2007 is really starting with a bang, eh? The latest outbreak seems to be defined so far by a Windows Mutex Object service. Mutex are meant to provide mutual exclusion for resource contention to allow synchronization. Here’s what seems to happen to affected systems:

1. mutex.exe starts and runs in task manager, and can restart itself if you terminate it
2. attempts to contact link.hottest.es over random high ports
3. kills the RPC service
4. prevents regedit from running
5. disables services

The first symptom appears to be loss of network connectivity.

Symantec is calling this lokkest and warns of backdoors and keyloggers. They also suggest a large number of attack vectors:

11. Spreads through Yahoo! Messenger, AOL Instant Messenger, MSN Messenger, and ICQ.

12. Spreads to SQL server and to network shares protected by weak passwords, and by exploiting the following vulnerabilities:

* Symantec Client Security and Symantec AntiVirus Elevation of Privilege (as described in Symantec Advisory SYM06-010)
* The RealVNC Remote Authentication Bypass Vulnerability (as described in Bugtraq ID 17978)
* The Microsoft Windows Server Service Remote Buffer Overflow Vulnerability (as described in Microsoft Security Bulletin MS06-040)
* The Microsoft ASN.1 Library Multiple Stack-Based Buffer Overflow vulnerabilities (as described in Microsoft Security Bulletin MS04-007)

Patch, patch, patch…

The SecuriTeam site reports on a new GaiaOnline (web-based game) worm:

Kyran ran the worm for 3-4 hours (with a central .js file it’s easy to stop the worm) and logged 1500 unique usernames, but not much more can be deduced in terms of growth over time due to the lack of timestamps. Since the passwords weren’t logged we cannot check statistics on those, but I would hazard a guess at the statistic being similair to those of sites like MySpace. Furthermore, the point of this exercise was to see how well a reflective XSS worm can spread on a large site.

Very effectively, they argue. And even more to the point:

Reflective XSS can viably be used to spread an effective worm and sending variables via POST does not make people any safer. Considering how very common reflective XSS is (34 pages of reflective XSS flaws) this is something web masters really need to start getting to grips with.

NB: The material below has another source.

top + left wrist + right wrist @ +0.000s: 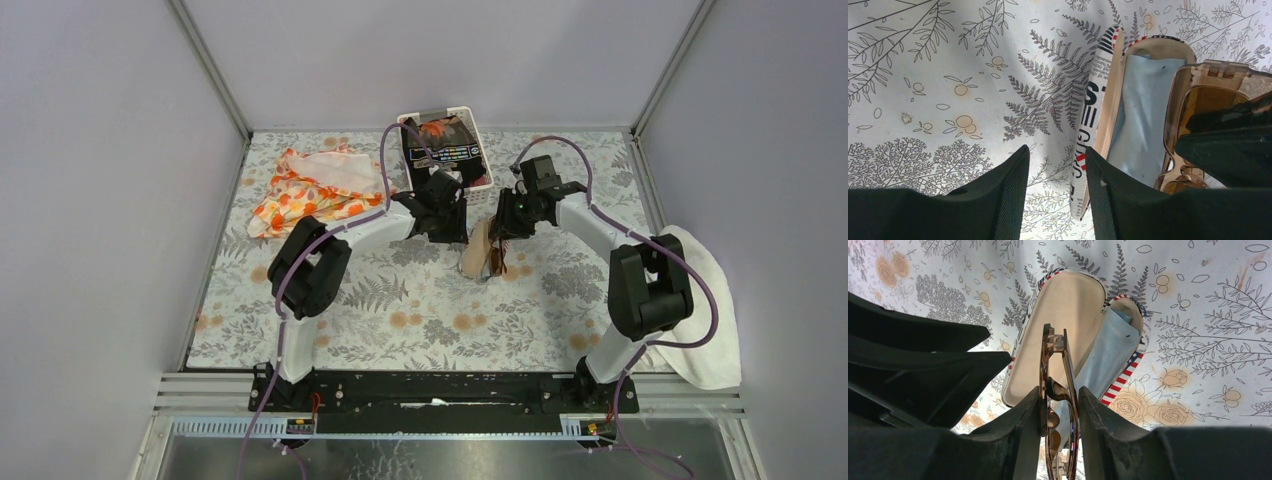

Furthermore it’s clear that Gaiaonline aren’t ready for users reporting flaws, they don’t know what to do when a flaw is reported and they aren’t too quick at fixing them (at the time of writing the flaw is still up).

Reputation risk?

CNN reports on yet another bizarre statement by Bush:

A signing statement attached to postal legislation by President Bush last month may have opened the way for the government to open mail without a warrant.

The White House denies any change in policy.

The law requires government agents to get warrants to open first-class letters.

But when he signed the postal reform act, Bush added a statement saying that his administration would construe that provision “in a manner consistent, to the maximum extent permissible, with the need to conduct searches in exigent circumstances. …”

“The signing statement raises serious questions whether he is authorizing opening of mail contrary to the Constitution and to laws enacted by Congress,” said Ann Beeson, an attorney with the American Civil Liberties Union.

“What is the purpose of the signing statement if it isn’t that?”

And we worry so much about digital information in transit, I guess the question will soon be how to encrypt and sign mail sent via US Post Office.

Typically, presidents have used signing statements for such purposes as instructing executive agencies how to carry out new laws.

Bush’s statements often reserve the right to revise, interpret or disregard laws on national security and constitutional grounds.

“That non-veto hamstrings Congress because Congress cannot respond to a signing statement,” ABA president Michael Greco has said.

The practice, he added, “is harming the separation of powers.”

And that’s from the president of the ABA!